[indice] [librería] |
174. La ocupación de locales sindicales puede constituir una grave injerencia de las autoridades en las actividades sindicales.
(Véase Recopilación de 1985, párrafo 202.)
175. El derecho a la inviolabilidad de los locales sindicales tiene como corolario necesario que las autoridades públicas no puedan exigir la entrada en tales locales sin autorización previa de los ocupantes o sin haber obtenido el correspondiente mandato judicial.
(Véanse Recopilación de 1985, párrafo 203; 230.o informe, caso núm. 1200 (Chile), párrafo 610; 238.o informe, caso núm. 1169 (Nicaragua), párrafo 227, y 241.er informe, caso núm. 1285, párrafo 192.)
176. Fuera de los allanamientos por mandato judicial, el ingreso de la fuerza pública en los locales sindicales constituye una grave e injustificable injerencia en las actividades sindicales.
(Véanse 284.o informe, caso núm. 1642 (Perú), párrafo 987; 295.o informe, caso núm. 1764 (Federación de Rusia), párrafo 476 y 297.o informe, caso núm. 1795 (Honduras), párrafo 547.)
177. Todo allanamiento de sedes sindicales, así como de hogares de sindicalistas, sin mandato judicial constituye una gravísima violación de la libertad sindical.
(Véanse 286.o informe, casos núms. 1273, 1441, 1494 y 1524 (El Salvador), párrafo 342; 288.o informe, casos núms. 1273, 1441, 1494 y 1524 (El Salvador), párrafo 32, y 295.o informe, caso núm. 1764 (Federación de Rusia), párrafo 476.)
178. En cuanto al allanamiento de locales sindicales, la resolución relativa a los derechos sindicales y a su relación con las libertades civiles, adoptada por la Conferencia Internacional del Trabajo en su 54.a reunión (1970), dispone que el derecho a una protección adecuada de los bienes sindicales constituye una de las libertades civiles esenciales para el ejercicio normal de los derechos sindicales.
(Véase Recopilación de 1985, párrafo 204.)
179. Al examinar alegatos de asaltos contra locales sindicales y a las amenazas ejercidas contra sindicalistas, el Comité recordó que tales actos crean un ambiente de temor entre los sindicalistas, que sería muy perjudicial para el ejercicio de las actividades sindicales, y que cuando las autoridades tienen conocimiento de estos actos, deberían proceder sin demora a una investigación para determinar las responsabilidades a fin de poder sancionar a los culpables.
(Véase 261.er informe, casos núms. 1129, 1298, 1344, 1442 y 1456 (Nicaragua), párrafo 48, g).)
180. Los registros efectuados en los locales sindicales no deberían producirse sino por mandato de la autoridad judicial ordinaria y cuando dicha autoridad esté convencida de que hay razones fundadas para suponer que se encuentran en esos locales las pruebas necesarias para castigar un delito de derecho común y a condición de que el registro se limite a lo que haya motivado el mandato.
(Véase Recopilación de 1985, párrafo 205.)
181. Si los locales sindicales fueron utilizados como refugio por autores de atentados o como lugar de reunión para organizaciones políticas, los sindicatos interesados no podrían beneficiarse de ningún tipo de inmunidad contra la intervención de las autoridades en dichos locales.

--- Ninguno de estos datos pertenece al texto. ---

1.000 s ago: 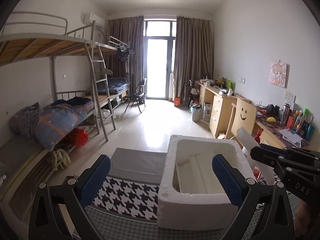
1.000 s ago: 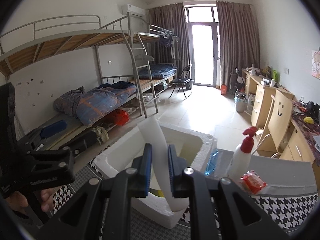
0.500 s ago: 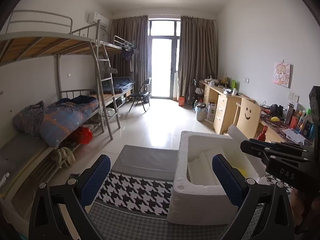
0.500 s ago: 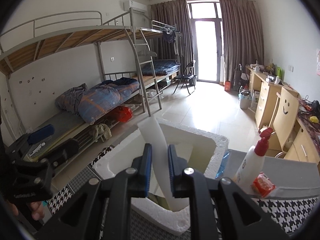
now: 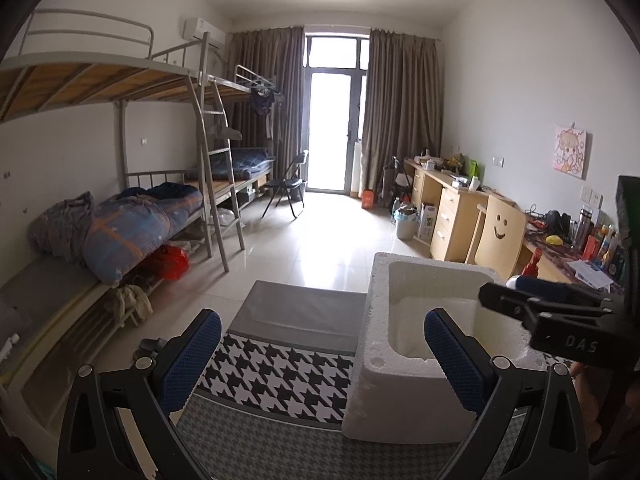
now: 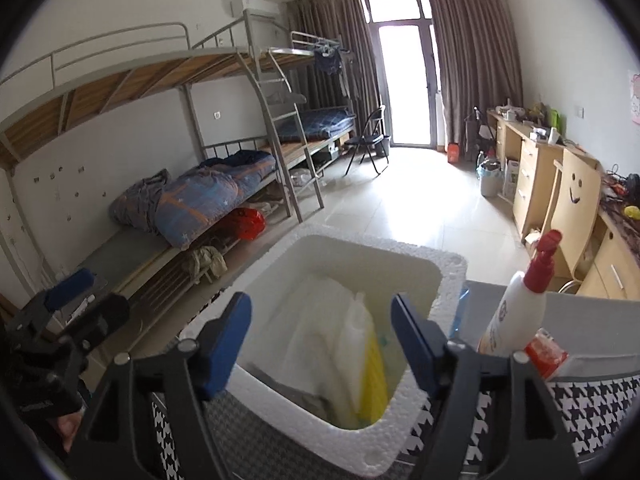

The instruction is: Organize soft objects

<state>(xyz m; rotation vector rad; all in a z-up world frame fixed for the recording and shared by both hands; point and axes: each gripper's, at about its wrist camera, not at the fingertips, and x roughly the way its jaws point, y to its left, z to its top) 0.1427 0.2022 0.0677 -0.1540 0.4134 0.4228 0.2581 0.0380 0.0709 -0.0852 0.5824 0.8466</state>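
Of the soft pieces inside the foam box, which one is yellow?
The yellow piece at the right of the pile in the foam box, against the white foam pieces; the others are white.

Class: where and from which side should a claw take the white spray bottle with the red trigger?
Grip the spray bottle around its white body below the red trigger, approaching level from the front. It stands upright beside the foam box, and its nozzle looks awkward to pinch.

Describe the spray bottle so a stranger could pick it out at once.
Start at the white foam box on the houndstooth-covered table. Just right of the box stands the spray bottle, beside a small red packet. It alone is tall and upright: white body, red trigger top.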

(Véase Recopilación de 1985, párrafo 206.)
182. Aun cuando la intervención policial en los locales sindicales pudiese justificarse en circunstancias de suma gravedad, dicha intervención no debería de ningún modo suponer el saqueo de los locales y archivos de una organización.
(Véase 258.o informe, casos núms. 1129 y 1298 (Nicaragua), párrafo 46.)
183. Es necesario someter a control judicial la ocupación o el precintado de los locales sindicales por las autoridades, debido al gran riesgo de parálisis de las actividades sindicales que entrañan estas medidas.
(Véase 295.o informe, caso núm. 1793 (Nigeria), párrafo 606.)
184. El Comité subrayó la importancia del principio de que los bienes sindicales deberían gozar de protección adecuada.
(Véase Recopilación de 1985, párrafo 338.)
185. Un clima de violencia como el que traducen actos de agresión contra los locales y los bienes sindicales puede constituir un grave obstáculo al ejercicio de los derechos sindicales, razón por la cual tales actos deberán exigir severas medidas por parte de las autoridades, en particular someter los presuntos autores a una autoridad judicial independiente.